Via Thingy, a hilarious and bizarre conspiracy theory about how famous singer and songwriter Bob Dylan was a puppet of U.S. intelligence. Thingy doesn’t know if it was written as satire or not. My hunch is that it wasn’t, because clearly the author, one Miles Mathis, spent a lot of time either researching or making up a bunch of random things to string together. I don’t think even Jonathan Swift had enough patience to write a satire that long.
What’s funny about this is that there is a tiny, tiny, infinitesimally small kernel of truth behind all this nonsense:
We know Intelligence was running all sorts of secret operations in the 1960’s. Many of them have since been partially de-classified, like Operation Mockingbird, Operation Bluebird, Operation Chaos, MKULTRA, and many many more. But there appears to have been an even larger, more fundamental Operation beneath all of them. This was Operation Rolling Stone. It was the promotion of change in all forms. To what end? The promotion of trade.

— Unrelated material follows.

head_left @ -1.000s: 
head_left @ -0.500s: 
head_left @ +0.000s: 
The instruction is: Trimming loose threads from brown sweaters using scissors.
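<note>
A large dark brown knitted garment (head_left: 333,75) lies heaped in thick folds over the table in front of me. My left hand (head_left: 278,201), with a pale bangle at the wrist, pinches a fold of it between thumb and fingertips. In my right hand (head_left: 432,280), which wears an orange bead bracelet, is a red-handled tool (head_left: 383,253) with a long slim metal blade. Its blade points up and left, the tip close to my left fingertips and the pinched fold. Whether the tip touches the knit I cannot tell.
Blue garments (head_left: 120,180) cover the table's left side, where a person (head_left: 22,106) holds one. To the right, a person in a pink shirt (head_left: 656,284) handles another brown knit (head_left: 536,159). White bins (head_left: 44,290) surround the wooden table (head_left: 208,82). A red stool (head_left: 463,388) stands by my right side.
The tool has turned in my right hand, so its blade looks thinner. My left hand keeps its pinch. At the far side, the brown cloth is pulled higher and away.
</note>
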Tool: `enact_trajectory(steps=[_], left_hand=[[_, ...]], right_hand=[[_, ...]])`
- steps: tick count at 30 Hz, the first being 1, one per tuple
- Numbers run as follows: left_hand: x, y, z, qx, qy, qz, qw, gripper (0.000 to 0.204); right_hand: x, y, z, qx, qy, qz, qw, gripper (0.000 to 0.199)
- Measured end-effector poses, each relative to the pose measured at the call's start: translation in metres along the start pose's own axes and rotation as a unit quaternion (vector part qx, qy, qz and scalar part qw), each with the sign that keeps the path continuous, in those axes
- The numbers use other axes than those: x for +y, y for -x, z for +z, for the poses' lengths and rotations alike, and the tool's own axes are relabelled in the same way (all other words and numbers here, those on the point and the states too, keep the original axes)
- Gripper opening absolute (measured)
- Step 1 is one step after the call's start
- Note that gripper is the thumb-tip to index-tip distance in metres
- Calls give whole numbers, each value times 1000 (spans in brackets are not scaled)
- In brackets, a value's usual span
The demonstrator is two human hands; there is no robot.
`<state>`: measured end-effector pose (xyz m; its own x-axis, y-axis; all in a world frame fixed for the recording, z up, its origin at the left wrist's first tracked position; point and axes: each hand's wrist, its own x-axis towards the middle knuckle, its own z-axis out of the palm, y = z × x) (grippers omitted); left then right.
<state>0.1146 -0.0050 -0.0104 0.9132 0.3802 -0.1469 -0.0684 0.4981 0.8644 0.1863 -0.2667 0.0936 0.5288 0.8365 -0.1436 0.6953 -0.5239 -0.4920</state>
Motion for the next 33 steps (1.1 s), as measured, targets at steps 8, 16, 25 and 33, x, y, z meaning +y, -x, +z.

He’s right that it’s not a coincidence that the 1960s social upheaval and the work of liberals, like Dylan, did lead to the promotion of trade. It’s ironic because many of the liberals were not in favor of capitalism, yet they ended up promoting it. Both the Democrats and Republicans have become way more amenable to the idea of free trade post-’60s.
But it wasn’t a conspiracy by U.S. intelligence, or the Illuminati, or the Elders of Zion, or the Freemasons, or the Esoteric Order of Dagon. It just happened. I think it’s because the social values of ’60s liberals are quite compatible with laissez-faire trade–values like not discriminating against people based on skin color, or gender, or religion etc. It doesn’t require an elaborate conspiracy where Bob secretly sets the stage for Jim who twenty years down the road will secretly say something to Dan that will motivate him conspire with Harry to fundamentally alter the culture of the United States.
So, I guess, he did identify a correlation between to phenomena. I think it’s even true that there is a causal relationship there. Where he goes completely off track is in attributing it to some conscious conspiracy by a bunch of people, most whom would be dead long before any of their efforts came to anything.
That said, he does go a little overboard in asserting how much trade has accelerated in the last half-century, saying:
Gentlemen in the early 19th century looked down on trade, as we see from reading Dickens or Austen, or watching Downton Abbey. The English aristocracy mocked American wealth, since it came from trade.
Where does he think the English aristocracy’s wealth came from? Ever heard of the East India Company?
Is it a joke, or is it for real? The answer, my friend, is blowin’ in the wind.
Well, whatever it was (I’m going with he’s a nutter) it was entertaining. Some day I shall investigate manother conspiracy theory. It will be huuuge.
Let me know what you uncover… unless it turns out I’m in on it. Most of these conspiracies are so convoluted I could see being in it without knowing.